**What to produce**
Take the lines below between the one holding "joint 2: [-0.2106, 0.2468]" and the one holding "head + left", inclusive, and copy them exactly. Add nothing.

Stored data Block Start

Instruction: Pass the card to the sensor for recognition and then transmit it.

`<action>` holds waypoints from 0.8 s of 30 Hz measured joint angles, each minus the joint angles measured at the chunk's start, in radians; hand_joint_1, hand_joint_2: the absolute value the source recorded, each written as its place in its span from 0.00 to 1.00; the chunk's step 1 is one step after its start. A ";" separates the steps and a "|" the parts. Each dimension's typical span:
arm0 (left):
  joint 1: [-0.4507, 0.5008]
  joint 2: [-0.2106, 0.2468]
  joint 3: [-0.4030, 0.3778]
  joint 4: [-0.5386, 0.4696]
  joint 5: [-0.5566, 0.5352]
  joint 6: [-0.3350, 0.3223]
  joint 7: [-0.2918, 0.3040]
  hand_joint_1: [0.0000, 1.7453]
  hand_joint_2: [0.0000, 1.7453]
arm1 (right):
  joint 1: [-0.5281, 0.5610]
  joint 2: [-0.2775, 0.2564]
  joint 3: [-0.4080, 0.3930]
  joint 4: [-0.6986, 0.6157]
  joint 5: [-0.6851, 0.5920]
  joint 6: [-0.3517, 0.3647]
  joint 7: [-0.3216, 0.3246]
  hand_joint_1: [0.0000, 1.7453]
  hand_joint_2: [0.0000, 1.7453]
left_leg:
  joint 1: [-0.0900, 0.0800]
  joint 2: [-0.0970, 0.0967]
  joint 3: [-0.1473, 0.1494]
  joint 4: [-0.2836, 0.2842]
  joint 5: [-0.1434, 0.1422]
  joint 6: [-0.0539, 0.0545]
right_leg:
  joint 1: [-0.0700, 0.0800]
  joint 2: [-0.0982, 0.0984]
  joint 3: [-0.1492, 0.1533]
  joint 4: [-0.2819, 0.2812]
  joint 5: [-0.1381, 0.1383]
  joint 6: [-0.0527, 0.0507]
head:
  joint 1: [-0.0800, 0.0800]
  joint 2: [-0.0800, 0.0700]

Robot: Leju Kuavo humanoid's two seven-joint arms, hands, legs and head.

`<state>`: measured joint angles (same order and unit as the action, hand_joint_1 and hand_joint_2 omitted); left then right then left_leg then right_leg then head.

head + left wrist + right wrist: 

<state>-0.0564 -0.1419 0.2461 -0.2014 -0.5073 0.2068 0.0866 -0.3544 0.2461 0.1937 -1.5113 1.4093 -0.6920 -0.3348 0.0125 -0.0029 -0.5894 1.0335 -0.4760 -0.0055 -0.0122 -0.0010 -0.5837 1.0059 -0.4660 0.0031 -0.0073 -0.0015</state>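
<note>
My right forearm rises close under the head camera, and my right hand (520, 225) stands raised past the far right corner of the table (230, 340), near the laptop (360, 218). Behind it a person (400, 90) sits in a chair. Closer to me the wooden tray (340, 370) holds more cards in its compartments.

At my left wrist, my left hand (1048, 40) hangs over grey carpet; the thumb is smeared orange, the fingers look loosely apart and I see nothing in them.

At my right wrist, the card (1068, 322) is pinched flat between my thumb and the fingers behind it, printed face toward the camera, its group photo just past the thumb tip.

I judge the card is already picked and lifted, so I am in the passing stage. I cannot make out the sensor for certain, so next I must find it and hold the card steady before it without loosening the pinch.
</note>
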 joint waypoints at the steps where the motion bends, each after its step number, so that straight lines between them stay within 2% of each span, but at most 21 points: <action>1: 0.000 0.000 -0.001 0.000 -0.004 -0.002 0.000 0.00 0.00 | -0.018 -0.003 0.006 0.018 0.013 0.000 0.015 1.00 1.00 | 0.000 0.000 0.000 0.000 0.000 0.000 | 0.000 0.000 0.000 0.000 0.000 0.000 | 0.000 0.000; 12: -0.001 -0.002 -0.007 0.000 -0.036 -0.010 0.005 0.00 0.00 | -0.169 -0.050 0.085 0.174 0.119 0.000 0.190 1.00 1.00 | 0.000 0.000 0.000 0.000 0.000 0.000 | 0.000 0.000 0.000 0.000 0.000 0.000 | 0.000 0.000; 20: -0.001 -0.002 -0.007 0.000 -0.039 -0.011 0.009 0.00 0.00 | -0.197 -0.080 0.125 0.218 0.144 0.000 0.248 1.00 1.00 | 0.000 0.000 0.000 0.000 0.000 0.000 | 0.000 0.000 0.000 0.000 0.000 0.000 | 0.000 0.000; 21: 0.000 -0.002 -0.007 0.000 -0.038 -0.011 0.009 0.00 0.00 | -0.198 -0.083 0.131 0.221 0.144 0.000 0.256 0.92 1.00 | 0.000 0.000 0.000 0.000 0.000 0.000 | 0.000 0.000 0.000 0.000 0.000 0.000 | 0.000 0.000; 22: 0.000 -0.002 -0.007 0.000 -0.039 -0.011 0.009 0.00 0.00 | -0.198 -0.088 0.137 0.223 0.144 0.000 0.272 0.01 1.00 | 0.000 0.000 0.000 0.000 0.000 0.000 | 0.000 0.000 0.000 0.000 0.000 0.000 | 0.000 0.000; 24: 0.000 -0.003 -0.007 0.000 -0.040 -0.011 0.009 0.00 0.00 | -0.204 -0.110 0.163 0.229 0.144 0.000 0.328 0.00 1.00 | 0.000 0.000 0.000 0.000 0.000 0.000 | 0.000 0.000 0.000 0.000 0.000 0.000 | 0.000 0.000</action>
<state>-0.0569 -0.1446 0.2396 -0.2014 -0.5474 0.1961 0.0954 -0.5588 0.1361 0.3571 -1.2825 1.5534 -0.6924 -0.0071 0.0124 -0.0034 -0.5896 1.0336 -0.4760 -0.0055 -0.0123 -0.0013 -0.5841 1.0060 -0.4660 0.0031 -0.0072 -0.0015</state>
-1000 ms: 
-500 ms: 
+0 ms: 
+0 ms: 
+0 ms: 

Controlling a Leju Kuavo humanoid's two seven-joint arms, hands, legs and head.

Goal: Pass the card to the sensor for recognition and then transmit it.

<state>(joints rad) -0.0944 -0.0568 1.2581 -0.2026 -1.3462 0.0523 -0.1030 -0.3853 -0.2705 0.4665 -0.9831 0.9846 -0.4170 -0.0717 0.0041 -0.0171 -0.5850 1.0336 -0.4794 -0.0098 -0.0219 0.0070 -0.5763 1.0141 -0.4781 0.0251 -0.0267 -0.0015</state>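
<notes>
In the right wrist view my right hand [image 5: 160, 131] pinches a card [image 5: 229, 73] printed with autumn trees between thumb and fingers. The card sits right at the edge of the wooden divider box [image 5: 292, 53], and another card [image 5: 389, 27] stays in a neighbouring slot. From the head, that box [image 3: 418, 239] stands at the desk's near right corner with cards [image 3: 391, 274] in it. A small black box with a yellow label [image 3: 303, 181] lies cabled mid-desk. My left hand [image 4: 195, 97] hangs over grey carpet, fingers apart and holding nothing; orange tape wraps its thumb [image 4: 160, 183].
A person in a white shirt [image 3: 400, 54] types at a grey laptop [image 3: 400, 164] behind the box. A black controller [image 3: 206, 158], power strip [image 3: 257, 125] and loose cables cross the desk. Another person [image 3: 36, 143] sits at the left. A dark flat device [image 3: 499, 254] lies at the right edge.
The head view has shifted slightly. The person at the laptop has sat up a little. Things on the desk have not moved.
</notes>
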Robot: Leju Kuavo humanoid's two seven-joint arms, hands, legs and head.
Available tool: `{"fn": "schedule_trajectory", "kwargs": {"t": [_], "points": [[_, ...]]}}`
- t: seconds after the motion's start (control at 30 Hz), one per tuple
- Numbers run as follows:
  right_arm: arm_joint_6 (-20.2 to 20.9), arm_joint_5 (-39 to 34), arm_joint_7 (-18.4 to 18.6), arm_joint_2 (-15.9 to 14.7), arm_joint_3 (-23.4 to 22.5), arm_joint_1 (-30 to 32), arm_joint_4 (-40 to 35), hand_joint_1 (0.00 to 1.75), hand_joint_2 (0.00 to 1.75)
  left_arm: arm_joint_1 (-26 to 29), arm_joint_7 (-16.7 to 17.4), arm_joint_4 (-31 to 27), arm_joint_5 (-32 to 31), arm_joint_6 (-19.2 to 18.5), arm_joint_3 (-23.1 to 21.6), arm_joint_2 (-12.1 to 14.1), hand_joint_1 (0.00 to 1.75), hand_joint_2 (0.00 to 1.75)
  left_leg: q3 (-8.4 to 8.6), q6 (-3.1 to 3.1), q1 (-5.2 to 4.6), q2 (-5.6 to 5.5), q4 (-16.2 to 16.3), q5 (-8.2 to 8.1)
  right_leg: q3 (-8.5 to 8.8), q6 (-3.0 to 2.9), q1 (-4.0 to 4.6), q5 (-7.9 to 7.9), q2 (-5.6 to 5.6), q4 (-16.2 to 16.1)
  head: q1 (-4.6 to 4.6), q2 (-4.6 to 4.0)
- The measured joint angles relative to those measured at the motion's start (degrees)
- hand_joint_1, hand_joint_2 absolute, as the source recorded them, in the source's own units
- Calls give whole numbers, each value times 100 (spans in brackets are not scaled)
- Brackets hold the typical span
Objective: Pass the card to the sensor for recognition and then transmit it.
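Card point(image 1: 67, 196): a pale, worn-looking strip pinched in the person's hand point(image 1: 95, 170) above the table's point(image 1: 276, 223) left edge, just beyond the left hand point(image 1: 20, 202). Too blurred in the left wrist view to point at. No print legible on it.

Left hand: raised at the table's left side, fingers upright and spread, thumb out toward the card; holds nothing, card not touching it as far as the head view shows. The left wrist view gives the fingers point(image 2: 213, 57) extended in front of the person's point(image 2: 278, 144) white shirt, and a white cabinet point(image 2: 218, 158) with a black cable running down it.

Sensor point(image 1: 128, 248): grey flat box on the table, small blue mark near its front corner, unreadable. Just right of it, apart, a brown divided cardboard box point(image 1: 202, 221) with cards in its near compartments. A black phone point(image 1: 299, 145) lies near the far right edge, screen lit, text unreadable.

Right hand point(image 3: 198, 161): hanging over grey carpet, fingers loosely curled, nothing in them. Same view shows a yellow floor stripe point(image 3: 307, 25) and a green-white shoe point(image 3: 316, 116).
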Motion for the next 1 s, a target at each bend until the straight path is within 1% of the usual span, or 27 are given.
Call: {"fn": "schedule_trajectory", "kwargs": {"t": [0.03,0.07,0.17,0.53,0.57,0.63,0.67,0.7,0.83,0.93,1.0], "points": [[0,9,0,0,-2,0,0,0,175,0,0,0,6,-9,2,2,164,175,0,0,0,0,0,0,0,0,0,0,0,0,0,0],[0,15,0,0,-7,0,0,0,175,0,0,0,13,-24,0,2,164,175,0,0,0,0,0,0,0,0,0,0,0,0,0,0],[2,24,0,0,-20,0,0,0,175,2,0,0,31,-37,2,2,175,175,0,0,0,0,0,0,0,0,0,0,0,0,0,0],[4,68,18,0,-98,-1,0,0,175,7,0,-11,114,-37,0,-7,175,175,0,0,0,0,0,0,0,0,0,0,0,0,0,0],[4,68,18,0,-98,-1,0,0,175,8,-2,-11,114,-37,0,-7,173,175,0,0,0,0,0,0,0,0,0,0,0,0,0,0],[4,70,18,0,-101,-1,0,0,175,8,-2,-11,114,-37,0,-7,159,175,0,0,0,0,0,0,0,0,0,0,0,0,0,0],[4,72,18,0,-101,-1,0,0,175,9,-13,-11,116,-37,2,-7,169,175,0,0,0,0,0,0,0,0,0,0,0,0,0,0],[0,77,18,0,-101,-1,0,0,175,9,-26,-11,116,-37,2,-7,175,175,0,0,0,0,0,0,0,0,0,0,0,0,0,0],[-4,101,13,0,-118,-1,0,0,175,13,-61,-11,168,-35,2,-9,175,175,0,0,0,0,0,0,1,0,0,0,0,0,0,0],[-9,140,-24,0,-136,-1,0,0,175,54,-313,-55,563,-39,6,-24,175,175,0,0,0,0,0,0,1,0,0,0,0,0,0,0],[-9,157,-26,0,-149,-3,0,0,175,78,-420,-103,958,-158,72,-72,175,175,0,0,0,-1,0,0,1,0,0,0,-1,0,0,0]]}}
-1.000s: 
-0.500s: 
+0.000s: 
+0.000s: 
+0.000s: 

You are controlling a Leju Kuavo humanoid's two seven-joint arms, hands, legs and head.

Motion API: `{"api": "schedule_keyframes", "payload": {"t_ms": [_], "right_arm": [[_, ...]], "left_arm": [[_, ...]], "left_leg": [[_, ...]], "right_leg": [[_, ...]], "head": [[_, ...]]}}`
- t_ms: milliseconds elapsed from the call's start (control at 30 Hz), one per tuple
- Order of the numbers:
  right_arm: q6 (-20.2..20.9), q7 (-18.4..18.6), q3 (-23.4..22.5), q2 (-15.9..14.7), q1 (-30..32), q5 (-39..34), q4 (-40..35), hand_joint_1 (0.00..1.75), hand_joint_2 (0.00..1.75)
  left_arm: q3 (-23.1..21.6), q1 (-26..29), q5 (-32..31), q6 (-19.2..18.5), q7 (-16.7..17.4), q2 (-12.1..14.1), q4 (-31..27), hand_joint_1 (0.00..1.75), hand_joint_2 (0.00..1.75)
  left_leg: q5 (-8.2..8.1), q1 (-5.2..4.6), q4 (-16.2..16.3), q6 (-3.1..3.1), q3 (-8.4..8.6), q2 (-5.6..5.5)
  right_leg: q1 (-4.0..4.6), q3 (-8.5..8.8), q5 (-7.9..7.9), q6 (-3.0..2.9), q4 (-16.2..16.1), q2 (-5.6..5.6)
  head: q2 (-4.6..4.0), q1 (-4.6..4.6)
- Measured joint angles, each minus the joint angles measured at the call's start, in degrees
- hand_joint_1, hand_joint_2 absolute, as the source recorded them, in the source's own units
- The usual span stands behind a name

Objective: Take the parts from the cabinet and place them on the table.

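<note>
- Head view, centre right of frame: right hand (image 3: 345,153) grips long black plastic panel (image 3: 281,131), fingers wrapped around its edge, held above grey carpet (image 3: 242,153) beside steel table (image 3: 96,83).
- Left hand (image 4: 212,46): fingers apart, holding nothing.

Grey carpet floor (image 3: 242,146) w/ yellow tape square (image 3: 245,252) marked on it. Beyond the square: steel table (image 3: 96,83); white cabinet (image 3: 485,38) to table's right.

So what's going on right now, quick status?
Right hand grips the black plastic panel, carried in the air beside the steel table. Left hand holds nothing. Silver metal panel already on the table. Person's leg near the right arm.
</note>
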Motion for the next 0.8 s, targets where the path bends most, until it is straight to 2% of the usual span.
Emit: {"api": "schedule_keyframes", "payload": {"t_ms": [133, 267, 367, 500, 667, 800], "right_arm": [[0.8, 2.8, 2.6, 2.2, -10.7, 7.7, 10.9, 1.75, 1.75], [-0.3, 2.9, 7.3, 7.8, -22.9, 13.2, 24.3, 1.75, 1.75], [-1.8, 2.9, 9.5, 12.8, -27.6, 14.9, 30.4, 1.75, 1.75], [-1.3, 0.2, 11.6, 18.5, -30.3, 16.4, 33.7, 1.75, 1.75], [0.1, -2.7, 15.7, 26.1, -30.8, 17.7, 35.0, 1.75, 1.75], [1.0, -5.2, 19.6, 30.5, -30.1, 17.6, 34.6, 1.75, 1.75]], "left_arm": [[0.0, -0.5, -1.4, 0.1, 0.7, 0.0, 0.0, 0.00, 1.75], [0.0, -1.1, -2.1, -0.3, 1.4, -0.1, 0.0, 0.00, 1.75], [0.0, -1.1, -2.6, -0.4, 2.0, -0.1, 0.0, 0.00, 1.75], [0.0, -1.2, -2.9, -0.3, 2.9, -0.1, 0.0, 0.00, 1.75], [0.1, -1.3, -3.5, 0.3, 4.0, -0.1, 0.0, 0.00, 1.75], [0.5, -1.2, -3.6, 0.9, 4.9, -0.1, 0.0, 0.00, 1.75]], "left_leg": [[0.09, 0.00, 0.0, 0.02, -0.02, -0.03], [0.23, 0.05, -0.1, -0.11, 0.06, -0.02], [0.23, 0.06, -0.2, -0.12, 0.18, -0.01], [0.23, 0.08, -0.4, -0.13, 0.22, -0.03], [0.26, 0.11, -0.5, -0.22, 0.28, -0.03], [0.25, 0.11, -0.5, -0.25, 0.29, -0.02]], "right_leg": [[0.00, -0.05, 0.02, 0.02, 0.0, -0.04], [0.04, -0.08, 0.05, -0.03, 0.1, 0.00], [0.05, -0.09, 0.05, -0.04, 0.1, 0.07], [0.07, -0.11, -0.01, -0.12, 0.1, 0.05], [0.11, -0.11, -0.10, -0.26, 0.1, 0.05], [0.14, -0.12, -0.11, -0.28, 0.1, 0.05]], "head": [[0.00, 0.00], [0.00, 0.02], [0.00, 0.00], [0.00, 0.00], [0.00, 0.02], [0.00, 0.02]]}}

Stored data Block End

**Solution below**
  joint 2: [-0.2106, 0.2468]
  joint 3: [-0.4030, 0.3778]
  joint 4: [-0.5386, 0.4696]
  joint 5: [-0.5566, 0.5352]
  joint 6: [-0.3350, 0.3223]
  joint 7: [-0.2918, 0.3040]
  hand_joint_1: [0.0000, 1.7453]
  hand_joint_2: [0.0000, 1.7453]
arm1 (right):
  joint 1: [-0.5281, 0.5610]
  joint 2: [-0.2775, 0.2564]
  joint 3: [-0.4080, 0.3930]
  joint 4: [-0.6986, 0.6157]
  joint 5: [-0.6851, 0.5920]
  joint 6: [-0.3517, 0.3647]
  joint 7: [-0.3216, 0.3246]
  hand_joint_1: [0.0000, 1.7453]
  hand_joint_2: [0.0000, 1.7453]
left_leg:
  joint 1: [-0.0900, 0.0800]
  joint 2: [-0.0970, 0.0967]
  joint 3: [-0.1473, 0.1494]
  joint 4: [-0.2836, 0.2842]
  joint 5: [-0.1434, 0.1422]
  joint 6: [-0.0539, 0.0545]
right_leg:
  joint 1: [-0.0700, 0.0800]
  joint 2: [-0.0982, 0.0984]
  joint 3: [-0.1492, 0.1533]
  joint 4: [-0.2819, 0.2812]
  joint 5: [-0.1381, 0.1383]
  joint 6: [-0.0527, 0.0507]
head:
  joint 1: [-0.0800, 0.0800]
  joint 2: [-0.0800, 0.0700]

Robot: Leju Kuavo humanoid's two seven-joint arms, hands, legs and head.

`<state>`: measured joint angles (same order and unit as the action, hand_joint_1 and hand_joint_2 omitted); left then right then left_leg then right_leg then head.

head + left wrist + right wrist: 

The output requires nothing else.